Studies to determine the effects of Mesyl Sal B on cocaine-induced hyperactivity in rats are shown in Figure 2. Mesyl Sal B (0.3 mg/kg) suppressed the cocaine-induced hyperactivity when administered 45 min prior to cocaine (Figure 2b). A time course of effects on suppression of cocaine-induced hyperactivity was performed between 5–60 min, with 45 min pre-incubation showing optimal effects (data not shown). The time-course analysis revealed a significant effect of Mesyl Sal B on cocaine-induced hyperactivity (F (3,168) = 23.64, p < 0.0001) at 5, 10, and 20 min (Bonferroni post hoc test; Figure 2a).
The effect of Mesyl Sal B (0.3 mg/kg) on the expression of cocaine sensitization in rats is shown in Figure 2c,d. Control cocaine-sensitized rats produced a significant increase in the locomotor activity on the test day (day 10) compared to the saline-treated rats indicating the expression of cocaine sensitization (F(3,23) = 6.15, p = 0.003). Cocaine–sensitized rats were given a single injection of Mesyl Sal B (0.3 mg/kg) on the test day had attenuated cocaine-induced hyperactivity. Two-way analysis of variance (ANOVA) with repeated measures of time indicated a significant effect of treatment (F(3,276) = 25.39, p < 0.0001) and treatment x time interaction (F(33,276) = 3.84, p < 0.0001). Further post hoc analysis showed a significant effect at 5, 10, 15, 20, and 25 min (p < 0.05) (Figure 2c). This data suggests that Mesyl Sal B suppresses the expression of cocaine behavioral sensitization in rats. No changes in stereotypic counts were observed between any of these groups (data not shown).
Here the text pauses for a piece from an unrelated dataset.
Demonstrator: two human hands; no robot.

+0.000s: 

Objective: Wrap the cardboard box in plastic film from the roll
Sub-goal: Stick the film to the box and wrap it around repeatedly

2.3. Thermal Antinociception

Mesyl Sal B has previously been shown to have antinociceptive effects in the warm-water tail withdrawal assay in mice at 1 mg/kg, i.p. with a 60 min duration of action compared to 15 min for Sal A [24]. Results from in vitro cellular assays show that U50488, Sal A, and Mesyl Sal B are all full agonists at KOPr [41,48], therefore, in the present study, the warm-water tail withdrawal assay was used to assess the dose-response effects in vivo. A non-linear regression analysis showed that a different curve fit each treatment (F(6,93) = 14.43, p < 0.0001) (Figure 3). Mesyl Sal B (EC50 = 3.0 mg/kg) only exerted partial effects in the warm-water tail withdrawal assay in comparison to U50488 (EC50 = 6.7 mg/kg) and Sal A (EC50 = 2.1 mg/kg). Interestingly, the efficacy of Mesyl Sal B (Emax = 38%) was significantly reduced compared to the traditional agonist U50488 (p = 0.0064), whereas Sal A (Emax = 87%) was not significantly different to U50488 (p > 0.9999). Therefore, it appears that Mesyl Sal B has minimal effects on thermal antinociception, with a reduced potency and efficacy compared to both Sal A and U50488.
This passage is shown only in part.